I remember while traveling in Zurich, Switzerland. What a charge I got out of visiting the writers group associated with the English speaking Zurich International Women's Association (ZIWA). There's something about living or traveling in a foreign country that brings English speaking people together in ways they would never appreciate at home. There's suddenly a new interest in gathering together for everything from book clubs, a weekly 'Stammtisch' where people meet purely to get together, have a drink and shoot the breeze, to wine tasting, quilting, day-outings, travel groups, or practicing foreign language skills. I left their monthly writers group feeling inspired, energized, excited and happy. Something I had not experienced in a long time, being on the road in a state of grief, and looking for a way to find a new purpose for my life.

 

When we get together and learn each other's stories about the individual struggles we are going through to thrive even way out here in the 'boondocks,' we gain compassion for each other and ourselves in this process that is both an intellectual endeavor and an art form.

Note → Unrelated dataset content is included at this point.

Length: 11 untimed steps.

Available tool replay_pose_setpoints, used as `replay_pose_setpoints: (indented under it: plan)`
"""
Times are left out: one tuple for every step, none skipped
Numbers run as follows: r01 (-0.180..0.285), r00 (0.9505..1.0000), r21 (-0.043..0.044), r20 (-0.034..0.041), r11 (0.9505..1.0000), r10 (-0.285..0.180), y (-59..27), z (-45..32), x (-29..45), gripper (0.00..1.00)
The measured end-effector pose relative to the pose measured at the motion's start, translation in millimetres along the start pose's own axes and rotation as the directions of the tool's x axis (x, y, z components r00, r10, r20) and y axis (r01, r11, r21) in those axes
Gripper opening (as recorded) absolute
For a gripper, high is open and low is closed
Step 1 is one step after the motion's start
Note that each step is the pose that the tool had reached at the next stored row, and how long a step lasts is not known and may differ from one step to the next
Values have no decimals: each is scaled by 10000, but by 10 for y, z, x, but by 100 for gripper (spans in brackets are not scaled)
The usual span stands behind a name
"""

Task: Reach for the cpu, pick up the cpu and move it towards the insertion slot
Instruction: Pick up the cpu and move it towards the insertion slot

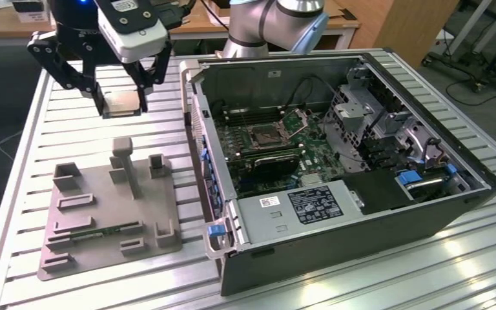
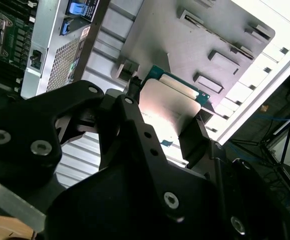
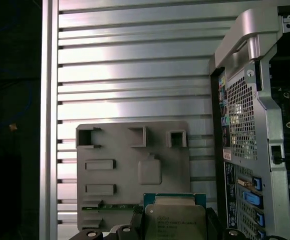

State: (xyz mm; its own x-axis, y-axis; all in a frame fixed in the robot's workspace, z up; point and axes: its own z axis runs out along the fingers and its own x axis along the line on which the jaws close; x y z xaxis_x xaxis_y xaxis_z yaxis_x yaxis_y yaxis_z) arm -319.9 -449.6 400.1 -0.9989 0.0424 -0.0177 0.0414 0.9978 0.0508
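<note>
My gripper (image 1: pixel 123 103) is shut on the cpu (image 1: pixel 124 101), a flat square chip with a silver top and a pale rim, held by two opposite edges. It hangs above the slatted table, beyond the grey tray (image 1: pixel 101 213) and to the exterior view's left of the open computer case (image 1: pixel 343 161). Both wrist views show the cpu (image 2: pixel 167 107) (image 3: pixel 175 220) clamped between the black fingers (image 2: pixel 195 140), with its green underside edge showing. The insertion slot (image 1: pixel 265 137) is a dark square socket on the green motherboard inside the case. Its metal bracket (image 1: pixel 299 121) stands hinged open.
The grey tray (image 3: pixel 134 150) carries raised posts and pockets, and a thin green memory stick (image 1: pixel 101 231) lies in one of them. The case's side wall (image 1: pixel 198 123) stands between the gripper and the motherboard. A black heatsink, drive cages and cables surround the socket.
</note>
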Motion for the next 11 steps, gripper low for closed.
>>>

In the isolation born of living so far from town and from other people, we are not that different from those who live in a city where they don't speak the language.  An even more telling similarity is that American Expats living in a foreign country are engulfed in a culture and a way of thinking that is completely different from their own. How similar this is to the plight of the average writer!

 

As writers we see the world in unique and subtle ways that most people are oblivious to. I so enjoyed that writers group in part because it was like realizing I am not a freak. There are more of us out there than I realized. And they say that 'the pen is mightier than the sword,' for a reason. Writing is important: individually, socially, historically, psychologically and to establish and reflect living culture as it forms inside us and all around us...Writers both drive and record what is.